**Problem description**. Each line of the material must appear again in the answer, exactly.

*** Opening of Information provided ***

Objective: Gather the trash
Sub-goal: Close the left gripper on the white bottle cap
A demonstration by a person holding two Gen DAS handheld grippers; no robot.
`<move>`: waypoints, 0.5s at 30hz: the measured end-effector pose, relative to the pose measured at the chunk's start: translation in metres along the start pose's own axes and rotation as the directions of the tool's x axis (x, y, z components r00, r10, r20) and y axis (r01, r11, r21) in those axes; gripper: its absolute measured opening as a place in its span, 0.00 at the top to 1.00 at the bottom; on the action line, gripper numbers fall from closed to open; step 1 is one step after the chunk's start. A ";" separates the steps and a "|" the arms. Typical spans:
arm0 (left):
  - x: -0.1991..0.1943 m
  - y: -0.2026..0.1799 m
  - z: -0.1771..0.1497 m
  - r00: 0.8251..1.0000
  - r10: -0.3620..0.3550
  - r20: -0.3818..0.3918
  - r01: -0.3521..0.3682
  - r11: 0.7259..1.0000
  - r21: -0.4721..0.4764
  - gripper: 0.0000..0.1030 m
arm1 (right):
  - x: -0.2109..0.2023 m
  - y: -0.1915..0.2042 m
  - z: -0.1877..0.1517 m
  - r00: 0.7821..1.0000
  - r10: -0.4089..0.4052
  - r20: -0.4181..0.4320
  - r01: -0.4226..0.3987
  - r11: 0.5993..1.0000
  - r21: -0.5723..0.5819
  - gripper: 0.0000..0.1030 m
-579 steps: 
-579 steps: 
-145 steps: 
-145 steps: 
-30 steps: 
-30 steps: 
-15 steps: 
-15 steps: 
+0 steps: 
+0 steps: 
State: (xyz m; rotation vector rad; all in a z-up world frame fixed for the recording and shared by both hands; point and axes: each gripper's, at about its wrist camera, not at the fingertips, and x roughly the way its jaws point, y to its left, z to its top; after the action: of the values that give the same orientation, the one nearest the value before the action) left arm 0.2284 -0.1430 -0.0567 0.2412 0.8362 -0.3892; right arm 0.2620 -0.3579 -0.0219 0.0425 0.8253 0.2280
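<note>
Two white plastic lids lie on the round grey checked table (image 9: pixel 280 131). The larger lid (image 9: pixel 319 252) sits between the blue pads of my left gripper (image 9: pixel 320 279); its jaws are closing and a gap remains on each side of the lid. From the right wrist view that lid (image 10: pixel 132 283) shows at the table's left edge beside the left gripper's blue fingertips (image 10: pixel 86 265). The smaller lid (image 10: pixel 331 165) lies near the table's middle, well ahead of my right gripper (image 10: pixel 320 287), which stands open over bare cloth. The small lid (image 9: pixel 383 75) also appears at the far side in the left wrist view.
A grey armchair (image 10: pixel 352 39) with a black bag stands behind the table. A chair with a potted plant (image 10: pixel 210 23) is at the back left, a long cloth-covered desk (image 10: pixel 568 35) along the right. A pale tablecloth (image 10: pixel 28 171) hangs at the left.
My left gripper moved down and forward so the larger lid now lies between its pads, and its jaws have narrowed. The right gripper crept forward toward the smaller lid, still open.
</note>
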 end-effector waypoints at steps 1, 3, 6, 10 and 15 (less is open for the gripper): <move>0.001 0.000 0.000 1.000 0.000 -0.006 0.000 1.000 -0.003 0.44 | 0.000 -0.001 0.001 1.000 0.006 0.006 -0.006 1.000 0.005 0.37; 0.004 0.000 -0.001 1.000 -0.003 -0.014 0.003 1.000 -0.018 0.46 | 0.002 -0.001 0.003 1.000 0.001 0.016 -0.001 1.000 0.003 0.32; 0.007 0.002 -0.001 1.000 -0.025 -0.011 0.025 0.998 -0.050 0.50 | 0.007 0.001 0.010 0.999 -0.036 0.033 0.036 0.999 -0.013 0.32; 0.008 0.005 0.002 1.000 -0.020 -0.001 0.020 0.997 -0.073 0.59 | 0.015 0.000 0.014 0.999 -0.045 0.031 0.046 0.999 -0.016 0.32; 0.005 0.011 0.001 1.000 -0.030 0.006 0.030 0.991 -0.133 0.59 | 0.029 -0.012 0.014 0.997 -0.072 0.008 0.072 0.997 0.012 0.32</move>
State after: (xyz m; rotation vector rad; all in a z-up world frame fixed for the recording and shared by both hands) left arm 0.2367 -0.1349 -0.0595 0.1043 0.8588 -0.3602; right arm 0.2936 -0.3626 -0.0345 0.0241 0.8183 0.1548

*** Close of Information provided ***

**Task solution**.
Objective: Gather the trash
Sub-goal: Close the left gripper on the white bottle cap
A demonstration by a person holding two Gen DAS handheld grippers; no robot.
`<move>`: waypoints, 0.5s at 30hz: the measured end-effector pose, relative to the pose measured at the chunk's start: translation in metres along the start pose's own axes and rotation as the directions of the tool's x axis (x, y, z components r00, r10, r20) and y axis (r01, r11, r21) in those axes; gripper: its absolute measured opening as a place in its span, 0.00 at the top to 1.00 at the bottom; on the action line, gripper numbers fall from closed to open; step 1 is one step after the chunk's start. A ";" separates the steps and a "|" the arms. Typical spans:
arm0 (left):
  - x: -0.1991..0.1943 m
  - y: -0.2026..0.1799 m
  - z: -0.1771..0.1497 m
  - r00: 0.8251..1.0000
  - r10: -0.3620..0.3550
  - r20: -0.3818..0.3918
  - r01: -0.3521..0.3682
  - r11: 0.7259..1.0000
  - r21: -0.4721..0.4764
  - gripper: 0.0000..0.1030 m
arm1 (right):
  - x: -0.2109..0.2023 m
  - y: -0.1915..0.2042 m
  - z: -0.1877..0.1517 m
  - r00: 0.7821..1.0000
  - r10: -0.4089..0.4052
  - r20: -0.4181..0.4320
  - r01: -0.4226..0.3987
  - r11: 0.5993..1.0000
  - r21: -0.5723..0.5819
  - gripper: 0.0000..0.1030 m
-579 steps: 
-579 steps: 
-145 steps: 
-145 steps: 
-30 steps: 
-30 steps: 
-15 steps: 
-15 steps: 
+0 steps: 
+0 steps: 
State: (xyz m; rotation vector rad; all in a z-up world frame fixed for the recording and shared by both hands; point and axes: each gripper's, at about its wrist camera, not at the fingertips, and x roughly the way its jaws point, y to its left, z to its top; after the action: of the values that give the same orientation, the one nearest the value before the action) left arm 0.2284 -0.1430 -0.0567 0.2412 0.8362 -0.3892; right arm 0.2620 -0.3579 -0.0219 0.0425 0.8253 0.2280
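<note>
Two white plastic lids lie on the round grey checked table (image 9: pixel 280 131). The larger lid (image 9: pixel 319 252) sits between the blue pads of my left gripper (image 9: pixel 320 279); its jaws are closing and a gap remains on each side of the lid. From the right wrist view that lid (image 10: pixel 132 283) shows at the table's left edge beside the left gripper's blue fingertips (image 10: pixel 86 265). The smaller lid (image 10: pixel 331 165) lies near the table's middle, well ahead of my right gripper (image 10: pixel 320 287), which stands open over bare cloth. The small lid (image 9: pixel 383 75) also appears at the far side in the left wrist view.
A grey armchair (image 10: pixel 352 39) with a black bag stands behind the table. A chair with a potted plant (image 10: pixel 210 23) is at the back left, a long cloth-covered desk (image 10: pixel 568 35) along the right. A pale tablecloth (image 10: pixel 28 171) hangs at the left.
My left gripper moved down and forward so the larger lid now lies between its pads, and its jaws have narrowed. The right gripper crept forward toward the smaller lid, still open.
</note>
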 end-effector waypoints at steps 1, 3, 6, 10 and 15 (less is open for the gripper): <move>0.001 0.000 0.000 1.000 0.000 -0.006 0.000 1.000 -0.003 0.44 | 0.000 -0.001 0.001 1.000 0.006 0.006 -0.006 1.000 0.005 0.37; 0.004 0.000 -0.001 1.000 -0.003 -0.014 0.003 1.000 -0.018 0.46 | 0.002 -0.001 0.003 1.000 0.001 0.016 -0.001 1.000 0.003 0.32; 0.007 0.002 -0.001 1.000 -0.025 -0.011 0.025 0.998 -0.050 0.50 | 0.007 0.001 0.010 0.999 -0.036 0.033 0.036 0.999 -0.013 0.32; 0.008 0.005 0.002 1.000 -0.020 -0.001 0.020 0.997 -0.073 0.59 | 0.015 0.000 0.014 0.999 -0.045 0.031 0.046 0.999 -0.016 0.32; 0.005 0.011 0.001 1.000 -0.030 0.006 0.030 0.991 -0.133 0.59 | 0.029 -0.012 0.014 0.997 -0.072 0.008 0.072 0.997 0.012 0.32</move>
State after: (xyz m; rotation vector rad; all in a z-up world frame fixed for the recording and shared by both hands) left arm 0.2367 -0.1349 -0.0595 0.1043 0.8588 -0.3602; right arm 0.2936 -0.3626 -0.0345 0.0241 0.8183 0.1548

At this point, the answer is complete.